On the other hand, once a data set has been transferred to a private company, it may be used for non-research related purposes. For example, pharmaceutical companies may well be using the data for strategic marketing.

Profiting from anonymised data

In addition, the loss of control of one’s data for another party’s profit, even if anonymised, may seem unfair. One may perhaps even draw an analogy to the facts in the US case Moore v. the Regents of California. In that case, the plaintiff consented to having his spleen removed for medical reasons; subsequently, his doctor (with the other defendants) conducted research on his cells and commercialized a cell line based on that research. In the end, the Supreme Court of California found that Moore did not have the right to own the cell line (no conversion). However, the Court found that the consent to the spleen removal did not permit the subsequent research. This can be contrasted to the idea consent is (probably) not needed to anonymize a person’s data.
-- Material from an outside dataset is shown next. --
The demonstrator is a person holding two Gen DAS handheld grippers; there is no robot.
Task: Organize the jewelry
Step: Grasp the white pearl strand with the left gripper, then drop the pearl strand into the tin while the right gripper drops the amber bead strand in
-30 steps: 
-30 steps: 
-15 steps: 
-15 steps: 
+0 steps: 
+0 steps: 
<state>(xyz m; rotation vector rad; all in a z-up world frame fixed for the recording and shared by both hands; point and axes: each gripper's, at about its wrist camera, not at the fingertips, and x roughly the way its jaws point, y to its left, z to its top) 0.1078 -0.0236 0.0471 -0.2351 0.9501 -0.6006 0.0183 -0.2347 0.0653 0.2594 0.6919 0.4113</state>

Obviously, one distinction between the Moore case and the health data set example above is that here there was just individual, as opposed to a large number of individuals. Another distinction is the effect on the “material” – the spleen cells would stay the same regardless of Moore consented, while, as noted above, the data set could change if consent was required. A question I think we should ask ourselves is whether these distinctions (or others) justify our acceptance of “giving” our data to others.

What about the data analysis results?

Finally, the control and use of the results of a data analysis or AI processing of the data may also give rise to “meta-privacy” concerns. What I mean by “meta-privacy” is that those results may allow inferences to be made about an individual. The individual may not have disclosed that fact to anyone (or even be aware of it themselves). These inferences can be powerful tools in the delivery of personalized medicine, such as predicting the best course of treatment given a patient’s individual circumstances.
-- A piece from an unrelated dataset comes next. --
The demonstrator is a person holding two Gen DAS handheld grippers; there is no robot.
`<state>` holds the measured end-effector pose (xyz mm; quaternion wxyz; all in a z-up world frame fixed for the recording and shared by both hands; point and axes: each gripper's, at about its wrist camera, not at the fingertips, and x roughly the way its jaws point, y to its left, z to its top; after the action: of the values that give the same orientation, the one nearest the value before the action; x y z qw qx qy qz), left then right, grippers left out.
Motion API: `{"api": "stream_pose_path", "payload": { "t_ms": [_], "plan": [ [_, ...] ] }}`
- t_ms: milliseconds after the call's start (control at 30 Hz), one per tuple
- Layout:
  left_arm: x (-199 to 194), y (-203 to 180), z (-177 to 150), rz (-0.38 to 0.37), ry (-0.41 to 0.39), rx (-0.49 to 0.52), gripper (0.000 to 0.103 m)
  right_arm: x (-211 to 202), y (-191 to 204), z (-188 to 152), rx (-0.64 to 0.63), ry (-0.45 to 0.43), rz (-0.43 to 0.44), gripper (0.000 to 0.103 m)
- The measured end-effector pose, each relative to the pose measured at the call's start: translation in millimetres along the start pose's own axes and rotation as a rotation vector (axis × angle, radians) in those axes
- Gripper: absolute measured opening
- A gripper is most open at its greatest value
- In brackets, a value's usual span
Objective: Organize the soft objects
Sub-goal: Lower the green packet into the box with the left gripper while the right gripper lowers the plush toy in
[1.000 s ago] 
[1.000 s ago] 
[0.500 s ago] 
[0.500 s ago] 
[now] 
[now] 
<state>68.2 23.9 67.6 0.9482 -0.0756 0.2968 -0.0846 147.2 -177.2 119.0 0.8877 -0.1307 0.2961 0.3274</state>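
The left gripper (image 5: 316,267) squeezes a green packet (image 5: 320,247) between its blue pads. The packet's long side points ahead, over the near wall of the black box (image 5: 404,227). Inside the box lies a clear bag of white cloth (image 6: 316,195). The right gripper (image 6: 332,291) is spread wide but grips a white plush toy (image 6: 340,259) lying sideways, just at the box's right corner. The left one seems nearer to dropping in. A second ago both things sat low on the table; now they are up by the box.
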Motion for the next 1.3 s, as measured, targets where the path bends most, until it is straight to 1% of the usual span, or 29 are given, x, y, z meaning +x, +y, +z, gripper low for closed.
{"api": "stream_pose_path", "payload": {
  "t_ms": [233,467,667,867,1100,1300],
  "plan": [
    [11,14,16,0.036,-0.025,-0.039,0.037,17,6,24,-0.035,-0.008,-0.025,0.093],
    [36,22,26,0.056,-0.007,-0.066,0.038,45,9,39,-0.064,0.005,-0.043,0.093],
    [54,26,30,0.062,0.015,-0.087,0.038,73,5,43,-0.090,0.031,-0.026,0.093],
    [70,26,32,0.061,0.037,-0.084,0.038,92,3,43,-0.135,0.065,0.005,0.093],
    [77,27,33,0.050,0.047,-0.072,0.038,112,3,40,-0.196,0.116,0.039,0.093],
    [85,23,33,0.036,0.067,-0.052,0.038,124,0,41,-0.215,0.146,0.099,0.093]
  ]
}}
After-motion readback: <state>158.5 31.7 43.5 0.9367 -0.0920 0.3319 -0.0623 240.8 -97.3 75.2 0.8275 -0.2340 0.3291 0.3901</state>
However, these inferences may also reveal to others things that a person may not wish to be revealed. For example, recall the reaction when Target exposed a teen’s pregnancy to her family through flyers targeted at pregnant women. The teen had never disclosed the fact that she was pregnant to Target; Target sent her the flyer based on an inference in analyzing her purchases.
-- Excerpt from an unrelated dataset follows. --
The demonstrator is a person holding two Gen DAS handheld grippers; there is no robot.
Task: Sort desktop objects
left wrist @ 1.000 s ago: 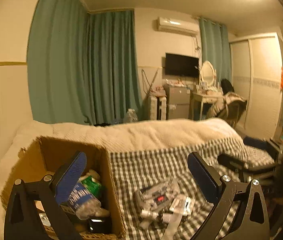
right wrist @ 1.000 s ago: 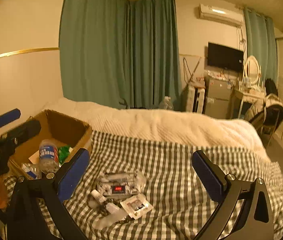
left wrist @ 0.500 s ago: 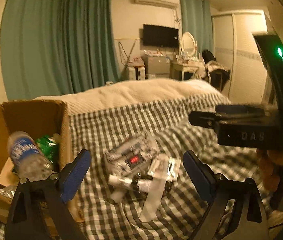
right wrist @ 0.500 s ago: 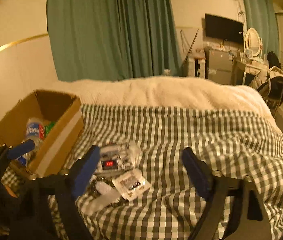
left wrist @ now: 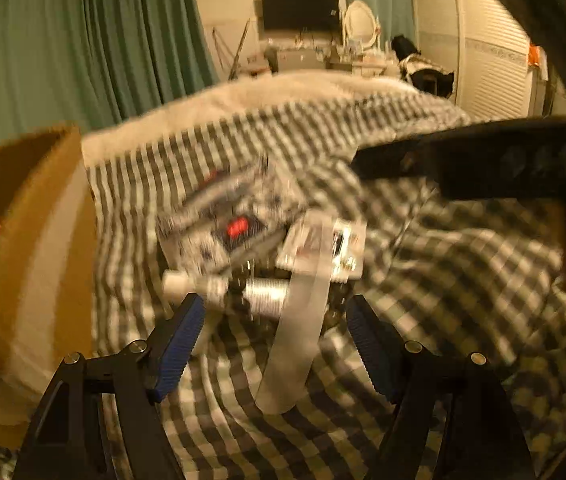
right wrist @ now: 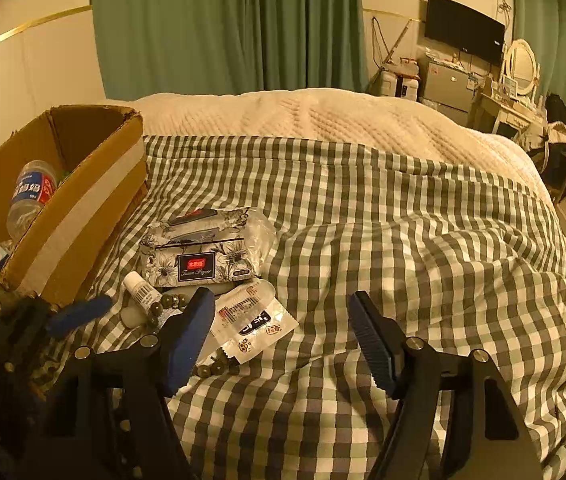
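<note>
A pile of small objects lies on the checked blanket (right wrist: 403,240): a floral tissue pack (right wrist: 203,252) with a red label, a small white bottle (right wrist: 141,290), dark beads (right wrist: 171,302) and a white sachet (right wrist: 255,320). The left wrist view is blurred and shows the tissue pack (left wrist: 235,216), the bottle (left wrist: 199,284) and a pale strip (left wrist: 299,332). My left gripper (left wrist: 275,344) is open and empty just before the pile; it also shows in the right wrist view (right wrist: 79,314). My right gripper (right wrist: 283,340) is open and empty beside the sachet.
An open cardboard box (right wrist: 83,208) stands left of the pile and holds a water bottle (right wrist: 31,196). The box also shows in the left wrist view (left wrist: 43,240). A cream quilt (right wrist: 323,116) covers the far bed. Curtains and furniture stand behind.
Both grippers have moved down and closer to the pile of objects. The left gripper swung from over the box toward the pile. Both stay open and empty.
</note>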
As another example, the Genetic Non-Discrimination Act received Royal Assent just over two years ago, on May 4, 2017. This Act was passed because of the fear that insurance companies would ask for genetic testing results. They would then use these results to discriminate against people based on inferred disease or health condition risk. I think, instinctively, there is a certain “ick” factor to allow discrimination based on an inference on someone’s personal characteristics. However, insurance companies do this all the time. Consider that premiums for car insurance have traditionally depended statistical analyses on factors such as age, sex, and marital status (and, yes, this is still a thing in Ontario, though not in all provinces). So perhaps there is greater concern when an inference is related to health.


In conclusion, personalized medicine in the age of Big Data can mean great things in health care. But, as a society, we should consider whether we want or need controls on the use of anonymised/de-identified health data.